JRo, never be concernced about how you come across on this site. We all understand and all of us can get wordy sometimes or write a sentence that reads differently than it was written.
Nobody can decide if you are over thinking about your feelings or overreacting about your feelings. Only you can determine that. I will say, I never found it to be true in anything I have read that you posted. You just be yourself and we all will love you like we do everybody else.
Blessings,
Alan

Thank you everybody for your well wishes!!! I really shared my story (these are the only places I do) to try and show you how tough I think you are, JRo!! I've always thought of myself as such and my little 1 1/2 inch wound I have to pack is nearly taking me out. Of course, we all have our different battles and challenges. Please, please don't ever let anyone diminish what you perceive as pain or suffering. No one can quantify it for you but YOU!!! If any Dr. makes you feel like you should just be sucking it up, then you, my friend need to find a new Dr. Believe me, I totally understand that you may feel the need to toughen up and not complain, but you will heal faster if you manage your pain more efficiently. Think about that. Wouldn't you rather heal faster and suffer less??? I know It took me a long time to figure out when to cry uncle and let someone treat my pain. I hold on to it like a bragging right almost. 'I grew up on a farm.' 'Look how tough I am.' If it's impeding your rest & healing, ask for help and don't feel bad for doing it=)=) I am definitely praying for you to have a good day at work!!!!!

Jhast... that's nasty! I can relate though.. While we are "in it".. it is life in hell!! Then we get to the other side.. and there is the Light of Day.. and Life is Great! Even with the little trials of living with an ostomy... the quality of life is so much greater! I'm happy that you are basking in the Light!

Alan.. I think you can say "blessed".. I belive we are all blessed.. the only difference is, we are each in a different spot. Some trials are greater than others.. but we are still here.. and everyone will get to a place of healing.. One Day at a Time..
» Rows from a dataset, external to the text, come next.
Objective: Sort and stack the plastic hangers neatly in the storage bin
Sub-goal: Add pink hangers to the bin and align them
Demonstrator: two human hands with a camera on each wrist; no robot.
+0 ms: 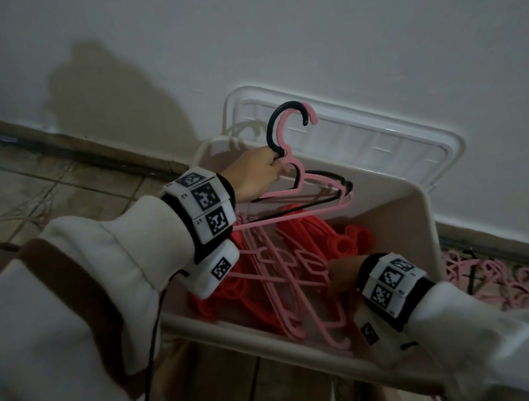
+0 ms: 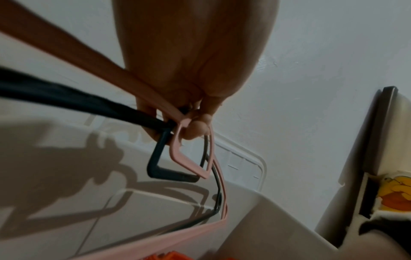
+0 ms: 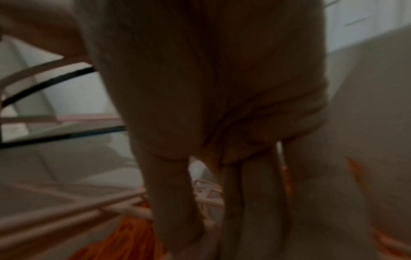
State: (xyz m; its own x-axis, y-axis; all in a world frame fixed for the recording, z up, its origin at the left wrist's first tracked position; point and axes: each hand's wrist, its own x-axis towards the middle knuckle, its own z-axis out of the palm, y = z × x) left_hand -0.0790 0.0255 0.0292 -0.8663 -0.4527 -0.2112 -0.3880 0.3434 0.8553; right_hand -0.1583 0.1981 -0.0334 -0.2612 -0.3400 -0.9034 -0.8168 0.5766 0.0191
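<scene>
My left hand (image 1: pixel 257 176) grips black hanger (image 1: pixel 276 128) and pink hanger (image 1: pixel 323 178) by their necks above the storage bin (image 1: pixel 413 219), keeping them aligned; my right hand (image 1: pixel 343 271) reaches open-fingered among the binned pink hangers (image 1: pixel 292 273).

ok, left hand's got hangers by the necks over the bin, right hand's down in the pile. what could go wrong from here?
1. The left hand holds a black hanger and a pink hanger together at the necks; with mixed colours in one grip, they may land unsorted.
2. The pink hangers in the bin cross over the red hangers, so lowering more could snag hooks.
3. The right hand is in the storage bin, below the held pair, and could get struck.
</scene>
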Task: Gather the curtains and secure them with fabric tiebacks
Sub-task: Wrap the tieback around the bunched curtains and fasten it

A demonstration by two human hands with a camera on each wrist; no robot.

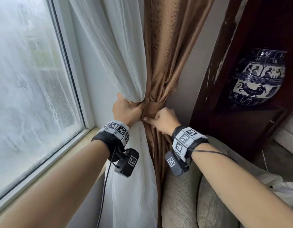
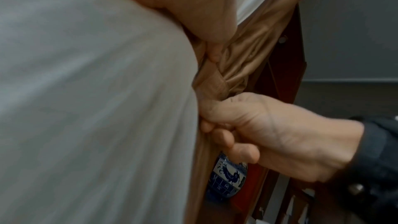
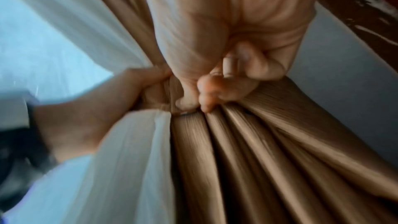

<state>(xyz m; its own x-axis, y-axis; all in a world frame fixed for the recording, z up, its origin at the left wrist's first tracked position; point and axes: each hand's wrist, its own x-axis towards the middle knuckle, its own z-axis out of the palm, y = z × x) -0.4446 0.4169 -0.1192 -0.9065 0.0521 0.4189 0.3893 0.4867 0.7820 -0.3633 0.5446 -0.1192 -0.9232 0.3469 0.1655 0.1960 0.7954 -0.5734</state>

Alaskansurvivor... Yes.. being Stoic.. what purpose did it serve us?? lol.. Takes years for some of us to learn that! You are so right though... it does impede the healing process.
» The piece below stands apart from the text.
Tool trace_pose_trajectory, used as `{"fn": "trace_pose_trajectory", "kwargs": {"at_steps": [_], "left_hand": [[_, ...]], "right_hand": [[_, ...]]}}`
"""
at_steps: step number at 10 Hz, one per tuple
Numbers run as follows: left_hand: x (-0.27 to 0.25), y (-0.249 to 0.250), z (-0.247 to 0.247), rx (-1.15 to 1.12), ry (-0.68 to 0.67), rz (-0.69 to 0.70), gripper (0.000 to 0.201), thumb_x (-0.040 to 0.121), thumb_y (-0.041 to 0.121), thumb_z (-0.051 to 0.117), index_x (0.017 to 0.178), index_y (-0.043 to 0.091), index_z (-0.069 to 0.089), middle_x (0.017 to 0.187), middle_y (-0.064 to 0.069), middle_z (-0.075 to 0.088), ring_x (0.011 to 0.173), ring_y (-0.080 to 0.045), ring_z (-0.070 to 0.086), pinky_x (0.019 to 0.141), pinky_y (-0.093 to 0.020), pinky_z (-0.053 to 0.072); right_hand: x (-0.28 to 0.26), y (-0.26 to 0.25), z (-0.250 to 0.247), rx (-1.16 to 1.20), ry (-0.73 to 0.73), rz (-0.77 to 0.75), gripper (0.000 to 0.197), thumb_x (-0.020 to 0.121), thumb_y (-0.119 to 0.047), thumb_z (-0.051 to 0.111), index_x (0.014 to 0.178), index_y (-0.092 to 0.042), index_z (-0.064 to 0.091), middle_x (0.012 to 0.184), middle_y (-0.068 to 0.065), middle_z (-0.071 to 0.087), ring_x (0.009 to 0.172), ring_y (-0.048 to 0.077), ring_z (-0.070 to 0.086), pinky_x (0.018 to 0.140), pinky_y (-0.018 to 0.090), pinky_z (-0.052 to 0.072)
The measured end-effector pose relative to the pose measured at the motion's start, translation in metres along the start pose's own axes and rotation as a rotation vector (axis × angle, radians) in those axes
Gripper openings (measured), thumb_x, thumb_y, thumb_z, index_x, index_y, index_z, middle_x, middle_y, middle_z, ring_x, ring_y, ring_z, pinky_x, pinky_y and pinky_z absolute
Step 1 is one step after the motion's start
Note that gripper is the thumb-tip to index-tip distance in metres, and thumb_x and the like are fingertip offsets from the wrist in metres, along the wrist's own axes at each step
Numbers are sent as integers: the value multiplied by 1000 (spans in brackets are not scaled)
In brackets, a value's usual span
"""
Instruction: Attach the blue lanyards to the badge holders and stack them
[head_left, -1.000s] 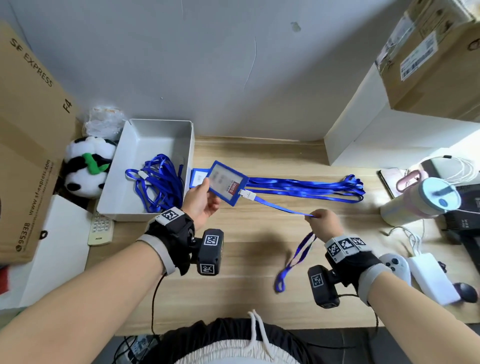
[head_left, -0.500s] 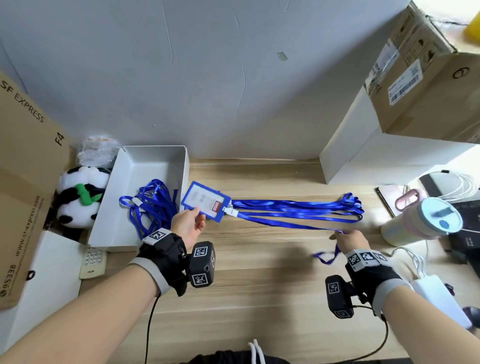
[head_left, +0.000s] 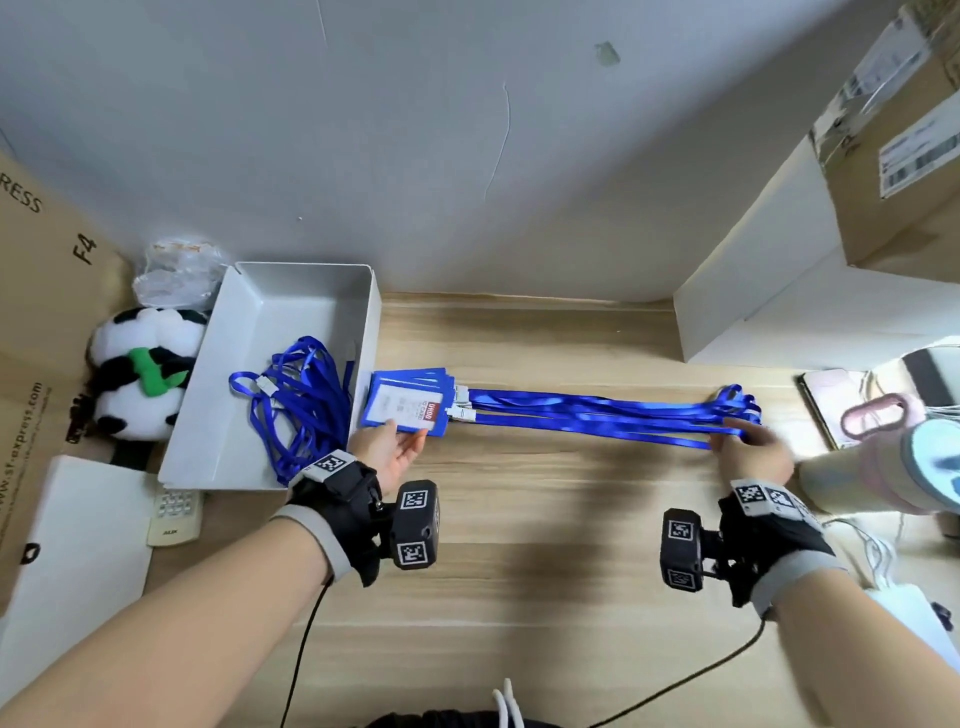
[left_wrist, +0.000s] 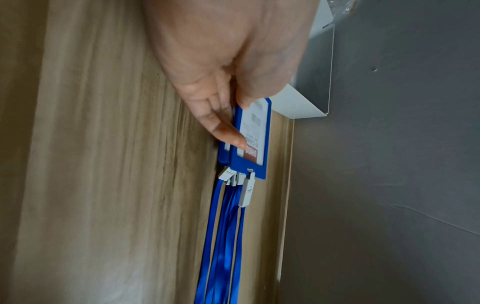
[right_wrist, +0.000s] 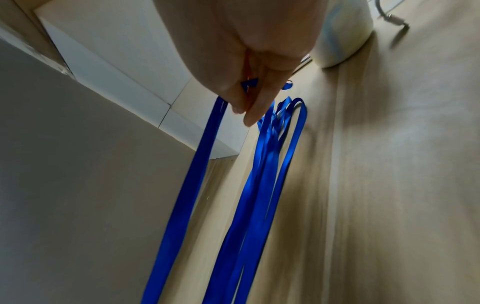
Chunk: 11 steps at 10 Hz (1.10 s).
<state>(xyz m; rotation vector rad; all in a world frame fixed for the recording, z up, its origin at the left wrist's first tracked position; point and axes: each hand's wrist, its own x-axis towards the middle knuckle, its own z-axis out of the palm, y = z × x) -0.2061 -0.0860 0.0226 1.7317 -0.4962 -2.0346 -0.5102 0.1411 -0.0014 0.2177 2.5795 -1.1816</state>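
Done so far: a stack of badge holders (head_left: 408, 402) lies on the desk (head_left: 519, 545) just right of the white box (head_left: 291, 291), each with a white clip (head_left: 460, 413) at its right edge and a lanyard attached; I count several edges but cannot tell the exact number.
Step in hand: the top holder looks to be going onto the stack, its strap being laid out along the others.
Left hand (head_left: 392, 454): thumb on the face of the top holder and fingers (left_wrist: 226, 131) at its near edge, pinching it (the wrist view shows this best).
Right hand (head_left: 753, 457): thumb and fingers pinch the far loop of one lanyard (right_wrist: 207, 144), slightly raised; the other straps (head_left: 597, 418) lie flat beside it.
Left to do: loose lanyards (head_left: 301, 405) sit tangled in the box, so more holders probably remain to be fitted (none spare are visible).
Edges, left: the box wall is touching or nearly touching the stack, so no room to slide that way.
Edges, right: the loops end near a phone (head_left: 823, 405) and a tumbler (head_left: 883, 467); the right hand is just beside the tumbler.
Open room: the near half of the desk.
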Motion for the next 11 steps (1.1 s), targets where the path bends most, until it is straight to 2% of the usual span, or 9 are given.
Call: {"fn": "trace_pose_trajectory", "kwargs": {"at_steps": [1, 2, 3, 4, 5, 7, 9, 10, 11], "left_hand": [[11, 7, 8, -40, 30, -9, 34, 100, 8, 37, 131, -5, 41, 80, -13, 54, 70, -19, 54, 42, -20, 52], [23, 9, 14, -40, 60, -25, 34, 99, 11, 40, 130, -3, 43, 81, -12, 54, 70, -18, 55, 47, -22, 54], [30, 8, 16, -47, 80, -26, 30, 99, 13, 41, 126, 0, 47, 89, -14, 59, 73, -18, 56, 53, -22, 55], [34, 9, 13, -56, 86, -63, 20, 98, 16, 44, 112, 3, 50, 121, -19, 59, 86, -21, 61, 76, -27, 51], [40, 7, 10, -64, 112, -72, 21, 97, 17, 48, 111, 2, 51, 125, -20, 58, 100, -24, 62, 79, -27, 50], [45, 1, 10, 14, 167, -97, 22, 97, 22, 49, 87, 2, 52, 123, -18, 60, 77, -16, 61, 74, -27, 52], [32, 2, 9, 34, 83, -143, 40, 99, 23, 41, 128, -4, 44, 136, -18, 50, 128, -23, 48, 96, -29, 42], [24, 1, 6, 70, 24, -159, 44, 99, 23, 42, 134, -2, 40, 130, -16, 55, 110, -21, 58, 89, -28, 46], [13, -1, 4, 169, -31, -168, 39, 99, 24, 42, 129, 0, 45, 94, -7, 61, 75, -14, 53, 72, -24, 46]], "right_hand": [[3, -6, 13, -52, 39, -64, 32, 84, -8, 55, 114, -10, 66, 108, 17, 67, 101, 30, 62, 96, 32, 43], [7, -7, 31, -69, -27, -80, 36, 86, -11, 54, 122, -6, 60, 116, 17, 65, 112, 29, 58, 100, 32, 40], [11, -6, 44, -111, -68, -84, 42, 87, -13, 53, 128, -2, 53, 129, 17, 58, 121, 29, 53, 104, 32, 36], [17, -6, 52, -122, -87, -42, 48, 89, -12, 50, 136, -3, 45, 139, 15, 49, 129, 28, 45, 109, 34, 32], [24, -1, 57, -118, -136, -9, 51, 89, -10, 49, 139, -3, 42, 142, 15, 45, 130, 29, 43, 109, 36, 33], [26, 4, 56, -151, -76, -57, 45, 86, -5, 48, 131, -6, 52, 143, 17, 39, 135, 25, 33, 113, 34, 26], [16, 5, 54, -101, -83, -48, 47, 76, -18, 48, 122, -10, 59, 130, 16, 54, 121, 31, 50, 107, 42, 37], [10, 9, 52, -94, -100, -75, 38, 82, -9, 50, 120, -9, 60, 128, 17, 54, 122, 31, 49, 107, 40, 37], [-6, 9, 54, -89, -118, -91, 36, 82, -6, 48, 115, -11, 62, 123, 19, 56, 117, 32, 51, 103, 37, 39]]}}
Prayers for a good day at work tomorrow... and for each of us..no matter what's on our schedule!

Amen to that!

Thanks, Mare!!!!!! Right back atcha=)

Jhast, I read your post. I am also going through what I think is the worst time in my life for me. I had surgery going on 7 weeks ago. Now I have pyoderma sores on my stomach close to my stoma. I was back to my surgeon Friday. He sent me to the wound stoma nurse their at the hospital. She told me how to take care of it. The problem is that it gives me a lot of pain and really hurts. When I have to change my appliance. it pulls so hard that I can't hardly get the wafer off. When the doctor took my appliance off in the office I cried, it hurt so bad.The wafer lays right on the open sore. The home health nurse comes this morning to help me change my wafer and bag. I hate to think how bad it is going to hurt. I will be so glad to get that over with. The nurse at the hospital said it could take up to two months to heal. The doctor has me back on steroids. I just pray this will heal and that I get through this. Things were going well until this all happened.
I am so glad that you got through all of your problem. God was watching over you.

Marilyn

Marilyn,

I am sorry to see that you are going thru this. I had that when I first got my ostomy and the stool would come under te waifer on to the sore and oh god that was painful. I cried all day at work. Are you using the stoma powder? Also they gave you wipes that help take off the waifer? Mine took a little while to heal but with the right products it should help and I say should because every one is so different.
Are you on Prednisone? I hate being on that stuff. Luckily I haven't had to be on it since my 1st surgery in 2002. I don't miss it. I remember this women in the hospital who they could not be discharged because she was on Prednisone for 15 years! They couldn't get her off of it

I wish all the best for you and hope for a quick healing.